For many years, I have dedicated December of every year to giving back to my society. Please note the word ’my’ society. As a Ugandan, I have to assume ‘my’ society is Uganda and, in particular, my village Nakabugu; yet as an East-African citizen, I am also obliged to consider East Africa ‘my’ society. Therefore, the painting in the dark blog series focuses on my society Uganda, Nakabugu, but with a natural extension and applicability to the East Africa context. In writing this second blog series via the Effectiveness-Lab, I am challenging fellow East Africans to become more effective, in an increasingly complex and uncertain world. That is my giving back to society
Series 2 asks the question: ‘are we relevant and effective in the world that is increasingly complex and uncertain?’
In East Africa, we have believed for the last one hundred years that the magic bullet to attain the status: ‘relevant and effective’, is through acquiring Western education. An education that walks East Africans through a highly structured formal education system; where we are taken through pre-defined stages of learning; absorbing whatever the teacher tells us, not daring to question anything, and at the end of the process regurgitate the same at multiple exam sittings. Those endowed with photographic memories excel as ‘A’ students and are top of the class all the way from kindergarten to University, where they are awarded degrees.

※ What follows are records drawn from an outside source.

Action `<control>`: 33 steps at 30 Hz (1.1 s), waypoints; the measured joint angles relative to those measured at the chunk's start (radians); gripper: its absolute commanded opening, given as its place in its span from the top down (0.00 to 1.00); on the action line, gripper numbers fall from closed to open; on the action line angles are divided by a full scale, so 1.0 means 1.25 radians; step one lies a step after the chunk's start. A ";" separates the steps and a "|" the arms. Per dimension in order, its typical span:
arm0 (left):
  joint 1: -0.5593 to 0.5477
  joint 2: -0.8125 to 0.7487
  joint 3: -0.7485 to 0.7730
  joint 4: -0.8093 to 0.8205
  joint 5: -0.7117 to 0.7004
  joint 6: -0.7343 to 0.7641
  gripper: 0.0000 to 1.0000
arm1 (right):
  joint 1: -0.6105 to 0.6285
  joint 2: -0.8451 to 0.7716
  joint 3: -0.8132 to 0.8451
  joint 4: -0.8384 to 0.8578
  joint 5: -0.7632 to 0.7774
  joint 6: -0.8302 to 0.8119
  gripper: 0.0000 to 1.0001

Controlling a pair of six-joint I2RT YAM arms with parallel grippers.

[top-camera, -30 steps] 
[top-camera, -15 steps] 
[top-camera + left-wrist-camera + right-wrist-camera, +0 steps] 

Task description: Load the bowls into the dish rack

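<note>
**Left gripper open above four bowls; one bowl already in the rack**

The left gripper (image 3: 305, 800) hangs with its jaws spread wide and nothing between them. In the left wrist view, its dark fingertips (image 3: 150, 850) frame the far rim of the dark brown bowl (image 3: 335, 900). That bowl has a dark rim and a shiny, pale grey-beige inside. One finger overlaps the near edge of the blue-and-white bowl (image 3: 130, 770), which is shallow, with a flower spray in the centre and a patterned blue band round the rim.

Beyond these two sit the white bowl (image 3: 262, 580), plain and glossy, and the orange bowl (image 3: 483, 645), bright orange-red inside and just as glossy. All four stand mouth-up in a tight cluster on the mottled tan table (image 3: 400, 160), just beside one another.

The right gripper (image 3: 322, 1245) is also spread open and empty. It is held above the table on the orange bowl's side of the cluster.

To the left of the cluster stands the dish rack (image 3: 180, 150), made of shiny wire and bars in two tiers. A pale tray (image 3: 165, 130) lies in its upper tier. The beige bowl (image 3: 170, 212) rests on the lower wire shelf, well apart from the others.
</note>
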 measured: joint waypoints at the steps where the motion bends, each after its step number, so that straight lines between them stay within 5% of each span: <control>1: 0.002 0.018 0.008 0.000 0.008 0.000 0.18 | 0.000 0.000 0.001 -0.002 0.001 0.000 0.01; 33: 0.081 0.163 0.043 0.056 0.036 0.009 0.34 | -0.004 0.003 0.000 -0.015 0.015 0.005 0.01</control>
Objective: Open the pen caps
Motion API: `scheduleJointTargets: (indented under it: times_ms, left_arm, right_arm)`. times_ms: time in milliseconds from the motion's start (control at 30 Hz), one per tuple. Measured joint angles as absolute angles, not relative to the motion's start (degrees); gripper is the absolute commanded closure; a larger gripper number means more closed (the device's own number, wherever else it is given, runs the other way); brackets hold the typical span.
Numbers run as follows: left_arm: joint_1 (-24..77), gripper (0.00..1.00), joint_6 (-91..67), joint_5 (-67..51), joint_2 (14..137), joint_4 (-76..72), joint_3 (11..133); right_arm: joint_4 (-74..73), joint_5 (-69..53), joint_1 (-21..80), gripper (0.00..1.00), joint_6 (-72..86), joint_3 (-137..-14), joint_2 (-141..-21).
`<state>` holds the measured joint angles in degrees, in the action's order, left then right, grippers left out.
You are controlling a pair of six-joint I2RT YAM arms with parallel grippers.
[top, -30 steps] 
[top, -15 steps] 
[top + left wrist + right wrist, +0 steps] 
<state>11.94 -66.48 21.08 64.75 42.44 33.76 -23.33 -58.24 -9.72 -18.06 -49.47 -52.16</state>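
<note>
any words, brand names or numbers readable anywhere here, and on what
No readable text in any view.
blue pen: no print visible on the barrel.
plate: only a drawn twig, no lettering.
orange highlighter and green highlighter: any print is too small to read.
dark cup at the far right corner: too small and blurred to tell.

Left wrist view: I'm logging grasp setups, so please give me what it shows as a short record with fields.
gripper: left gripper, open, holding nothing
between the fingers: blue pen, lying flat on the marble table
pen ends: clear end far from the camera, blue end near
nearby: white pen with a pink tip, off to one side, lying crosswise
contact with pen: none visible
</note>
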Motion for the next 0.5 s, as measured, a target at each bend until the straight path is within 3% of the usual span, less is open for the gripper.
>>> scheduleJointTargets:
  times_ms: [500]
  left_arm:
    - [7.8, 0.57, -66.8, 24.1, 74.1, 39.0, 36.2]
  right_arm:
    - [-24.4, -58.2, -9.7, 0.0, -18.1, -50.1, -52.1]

Given how poverty struck we are in East-Africa, the hypothesis to breaking the poverty cycle in a family or clan has always been: ‘mortgage all you have, to provide your children a Western education, and bingo poverty shall become history’.
Painting in the dark – the failing poverty eradication hypothesis:
Well, the hypothesis no longer holds true. Remember that in this blog, we are not discussing the child or student, that was in blog series one. The subject in this blog is you the Western-educated adult East African citizen. In other words, while you acquired the much-coveted Western education, there is increasing evidence that you are still struggling to escape poverty in all its manifestations.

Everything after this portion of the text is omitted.